# Work instruction
Determine how many lines in the listing hold "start" and give only that number.

# Provided material
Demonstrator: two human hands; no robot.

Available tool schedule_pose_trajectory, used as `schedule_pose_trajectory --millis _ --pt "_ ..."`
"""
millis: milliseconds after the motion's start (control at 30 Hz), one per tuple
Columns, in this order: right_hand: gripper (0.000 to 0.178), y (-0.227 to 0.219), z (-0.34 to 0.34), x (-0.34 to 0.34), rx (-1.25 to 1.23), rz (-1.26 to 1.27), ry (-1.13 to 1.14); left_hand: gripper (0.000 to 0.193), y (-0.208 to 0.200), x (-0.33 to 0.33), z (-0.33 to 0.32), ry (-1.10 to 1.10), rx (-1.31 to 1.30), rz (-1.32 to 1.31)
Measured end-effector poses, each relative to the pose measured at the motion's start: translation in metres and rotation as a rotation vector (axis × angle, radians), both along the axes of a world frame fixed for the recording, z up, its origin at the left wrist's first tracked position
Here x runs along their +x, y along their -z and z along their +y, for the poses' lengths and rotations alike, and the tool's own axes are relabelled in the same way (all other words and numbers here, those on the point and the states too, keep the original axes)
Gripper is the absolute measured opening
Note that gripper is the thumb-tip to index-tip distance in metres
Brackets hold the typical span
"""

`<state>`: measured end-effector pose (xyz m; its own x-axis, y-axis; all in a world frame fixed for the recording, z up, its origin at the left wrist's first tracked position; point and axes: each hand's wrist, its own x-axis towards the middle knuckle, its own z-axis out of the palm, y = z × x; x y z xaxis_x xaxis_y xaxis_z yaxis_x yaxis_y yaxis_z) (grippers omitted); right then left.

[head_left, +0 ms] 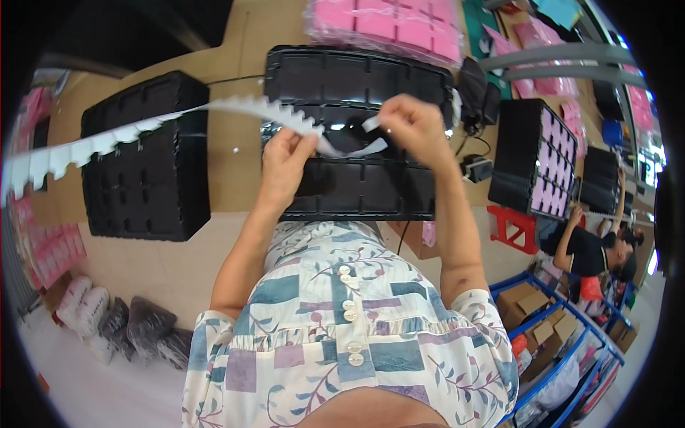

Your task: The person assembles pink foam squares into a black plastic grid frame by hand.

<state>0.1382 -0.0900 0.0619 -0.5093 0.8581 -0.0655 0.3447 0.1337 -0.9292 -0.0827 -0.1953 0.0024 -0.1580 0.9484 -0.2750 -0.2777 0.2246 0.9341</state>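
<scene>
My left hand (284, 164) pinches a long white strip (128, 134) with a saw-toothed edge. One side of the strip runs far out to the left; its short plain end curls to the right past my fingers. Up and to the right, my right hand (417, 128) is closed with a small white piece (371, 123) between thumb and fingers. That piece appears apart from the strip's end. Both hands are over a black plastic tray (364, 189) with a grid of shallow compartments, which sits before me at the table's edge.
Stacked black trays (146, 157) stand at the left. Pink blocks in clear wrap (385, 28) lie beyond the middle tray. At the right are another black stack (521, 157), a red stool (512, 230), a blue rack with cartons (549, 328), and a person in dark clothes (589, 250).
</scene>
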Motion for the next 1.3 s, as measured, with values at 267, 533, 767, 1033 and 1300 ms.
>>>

# Reply
2